▶

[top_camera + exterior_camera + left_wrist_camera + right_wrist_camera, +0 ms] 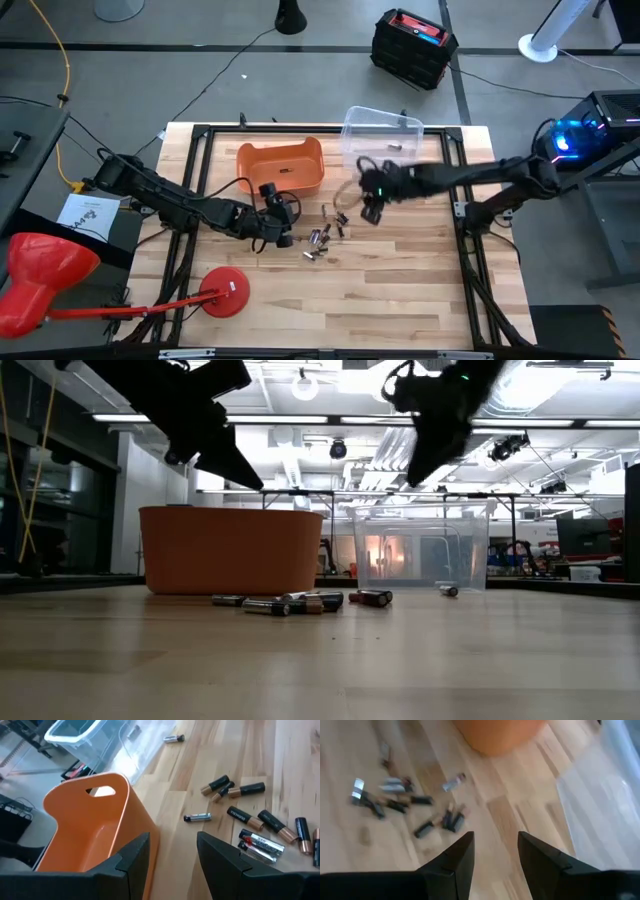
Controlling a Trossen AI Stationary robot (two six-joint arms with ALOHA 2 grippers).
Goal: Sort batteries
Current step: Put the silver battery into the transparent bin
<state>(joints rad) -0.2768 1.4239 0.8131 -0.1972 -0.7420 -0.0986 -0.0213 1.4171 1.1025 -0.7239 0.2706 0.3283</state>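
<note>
**Both grippers spread and empty above the battery cluster**

Left gripper [272,215]: raised off the table, fingers spread, nothing between them. In the high view it sits at 7 o'clock from the orange bin [281,168] and at 9 o'clock from the batteries [322,236]. Its wrist view shows both dark fingers [134,857] parted, with the bin wall and the loose cells beyond them.

Right gripper [371,207]: also raised, fingers parted and empty. In the high view it sits at 6 o'clock from the clear bin [381,137] and at 2 o'clock from the battery cluster.

Batteries: loose on the wooden table [400,270], grouped near the table centre, between the 2 grippers. The cells lie flat at mixed angles; some are dark with copper ends [246,789], others silvery [196,817]. In the low view they lie in a row in front of both bins [300,601].

Orange bin: open top, handle cutout in 1 wall. The interior visible in the left wrist view [95,827] holds nothing.

Clear bin [421,550]: stands at 3 o'clock from the orange bin, just beside it. 1 small cell [449,591] shows at its base in the low view; whether it lies inside or just outside the wall cannot be determined.
</note>
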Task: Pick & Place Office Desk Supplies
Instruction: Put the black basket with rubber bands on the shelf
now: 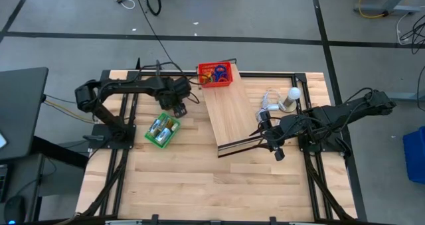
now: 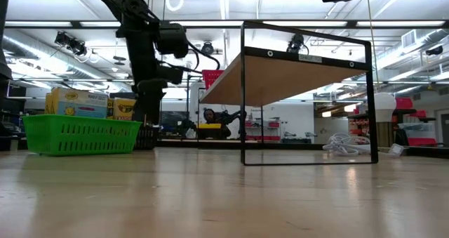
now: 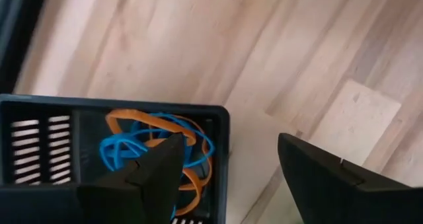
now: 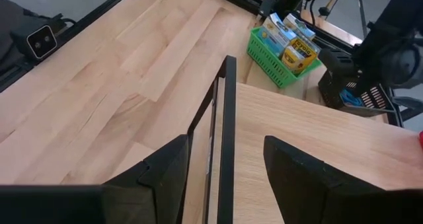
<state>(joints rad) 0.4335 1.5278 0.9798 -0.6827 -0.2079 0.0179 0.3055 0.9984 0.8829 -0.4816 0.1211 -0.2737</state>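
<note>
Loops point(image 3: 155, 145) in black bin point(image 3: 218, 128) under open-jawed left gripper point(image 3: 225, 178).

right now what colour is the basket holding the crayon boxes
Green: the basket with the crayon boxes shows best in the low view.

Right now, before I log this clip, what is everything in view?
table: one, pale wood, under everything
raised shelf: one, wood top on a black frame, table centre
red basket: one, on the shelf's far end, holding coloured loops
green basket: one, on the table left of the shelf
crayon boxes: several, yellow and green, in the green basket
dark basket: one, below the left pincer
loops: several, orange and blue, in the dark basket
bulb: one, white, right of the shelf
cable: one, white, coiled beside the bulb
left pincer: open, empty
right pincer: open, astride the shelf's frame
</note>
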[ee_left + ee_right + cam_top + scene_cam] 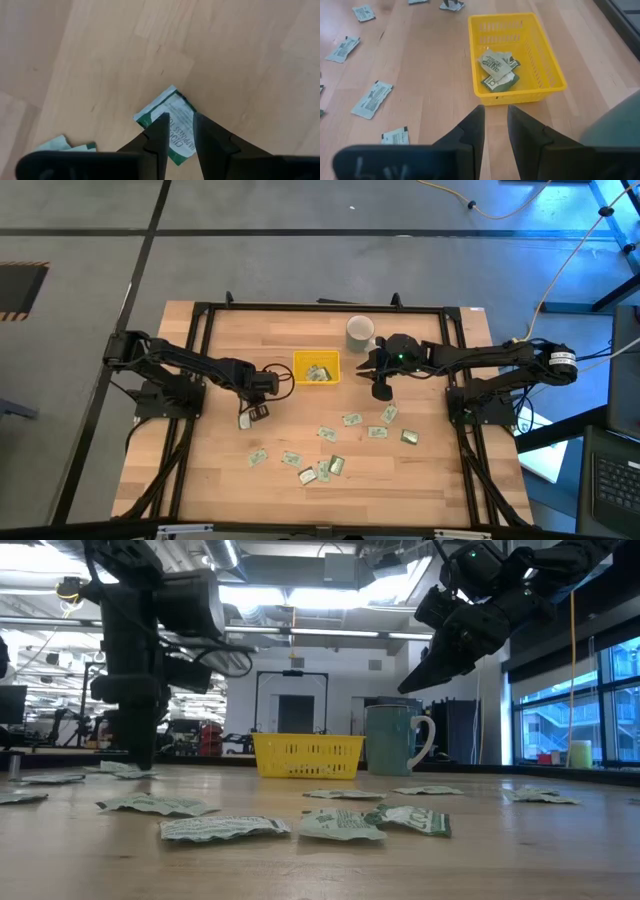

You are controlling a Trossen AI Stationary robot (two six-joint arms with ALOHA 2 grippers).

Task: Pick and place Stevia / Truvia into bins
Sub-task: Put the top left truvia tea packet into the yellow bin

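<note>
Roughly a dozen Stevia sachets [351,419] lie loose on the tabletop [430,480], scattered in front of the yellow tray [297,367]. A few more, crumpled, are already in the tray [497,70]. The white mug [359,332] stands just beside the tray and is not part of the job.

Left pincer [179,116] is down at the tabletop over one sachet [172,107] to the left of the tray and well apart from it. Its fingers are parted by a narrow gap and straddle the packet, which lies flat beneath them. We call that released, not grasping yet. A second packet [65,145] lies near it.

Right pincer [494,109] hangs above the tabletop just in front of the tray, fingers apart and nothing between them. We read it as waiting.

Handling, our judgement:
- The packets look very light, thin and floppy, and some are wrinkled.
- Paper should give fair friction, but a flat packet hugs the wood, so the tips have little edge to catch.
- We'd pinch across the short width near the middle, pressing the tips down so the paper buckles up into the gap.
- A corner grip would likely let it swing or slip out.
- Light squeeze is enough. The contents are loose powder, and a hard pinch only creases the packet.
</note>
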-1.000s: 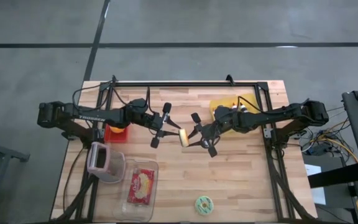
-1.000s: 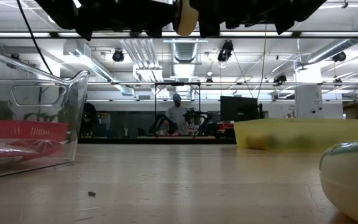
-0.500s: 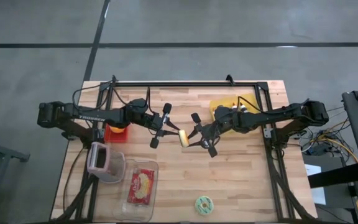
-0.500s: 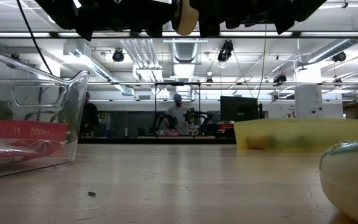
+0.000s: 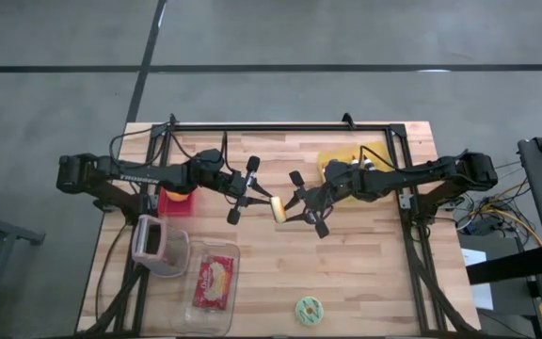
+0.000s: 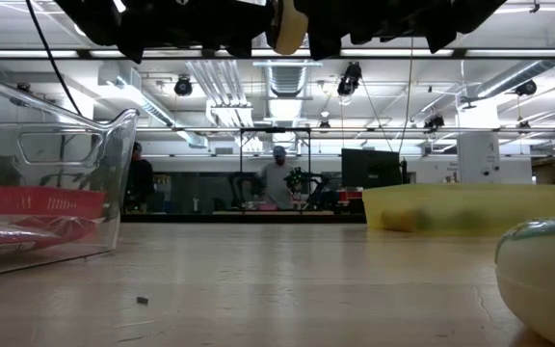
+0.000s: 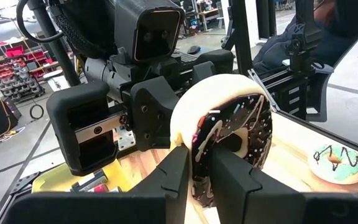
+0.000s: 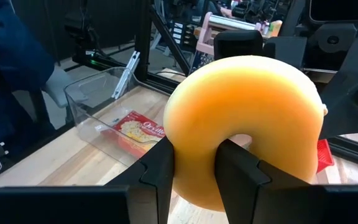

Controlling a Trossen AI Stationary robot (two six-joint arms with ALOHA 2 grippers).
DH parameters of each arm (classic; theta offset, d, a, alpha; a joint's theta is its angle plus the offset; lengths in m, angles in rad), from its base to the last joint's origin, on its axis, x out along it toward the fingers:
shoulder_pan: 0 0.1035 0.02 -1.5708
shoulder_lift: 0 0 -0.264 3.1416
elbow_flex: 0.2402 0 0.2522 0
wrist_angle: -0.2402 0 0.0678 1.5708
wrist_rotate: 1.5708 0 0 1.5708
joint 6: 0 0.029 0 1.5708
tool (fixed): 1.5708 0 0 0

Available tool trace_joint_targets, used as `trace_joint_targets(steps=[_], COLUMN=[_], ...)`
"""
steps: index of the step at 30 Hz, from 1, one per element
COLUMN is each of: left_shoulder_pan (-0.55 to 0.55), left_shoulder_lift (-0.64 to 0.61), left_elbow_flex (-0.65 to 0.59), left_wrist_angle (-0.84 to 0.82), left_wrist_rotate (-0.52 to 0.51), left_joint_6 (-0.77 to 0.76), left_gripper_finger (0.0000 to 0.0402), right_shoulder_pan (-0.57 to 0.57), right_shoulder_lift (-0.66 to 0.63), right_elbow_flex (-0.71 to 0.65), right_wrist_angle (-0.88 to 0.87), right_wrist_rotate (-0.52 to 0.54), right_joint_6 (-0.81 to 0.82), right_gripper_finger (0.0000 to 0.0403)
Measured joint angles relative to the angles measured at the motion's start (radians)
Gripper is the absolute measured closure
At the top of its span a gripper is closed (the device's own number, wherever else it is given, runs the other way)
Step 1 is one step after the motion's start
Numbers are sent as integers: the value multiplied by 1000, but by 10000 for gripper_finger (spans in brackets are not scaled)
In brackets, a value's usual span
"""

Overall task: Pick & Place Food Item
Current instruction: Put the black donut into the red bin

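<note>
1. The donut [image 5: 278, 209] is up in the air over the middle of the table [image 5: 365, 273], pinched from both sides at once. In the left wrist view I get the chocolate-iced face with sprinkles; in the right wrist view it's the plain golden underside.

2. My left gripper [image 7: 194, 163] has its fingers clamped across the ring, one through the hole and one outside. The right gripper [image 8: 194, 163] is doing the same on the opposite side, closed on the same donut. So it looks like a mid-air handover to me, with both arms holding.

3. Handling guess: it looks light and a bit squishy, probably a foam or rubber prop. The ring holds its shape under two pinches, so I'd say it's not fragile. The glossy icing side could be slippery, so gripping through the hole across the ring seems the safest hold.

4. Further out: a clear bin [image 5: 207, 287] with a red snack packet [image 5: 215, 281] sits at the near left, with a pink-rimmed container [image 5: 149, 240] beside it.

5. There's a second donut with green icing [image 5: 308, 308] lying on the table near the front edge, and a yellow tray [image 5: 342, 160] under the right arm.

6. If one arm lets go early, I'd worry about the donut twisting in the other grip.
</note>
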Motion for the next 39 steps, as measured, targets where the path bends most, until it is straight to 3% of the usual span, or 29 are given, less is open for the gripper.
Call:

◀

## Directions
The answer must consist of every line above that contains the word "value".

## Task output
Numbers are sent as integers: the value multiplied by 1000, but by 10000 for gripper_finger (spans in brackets are not scaled)
In brackets, a value's usual span

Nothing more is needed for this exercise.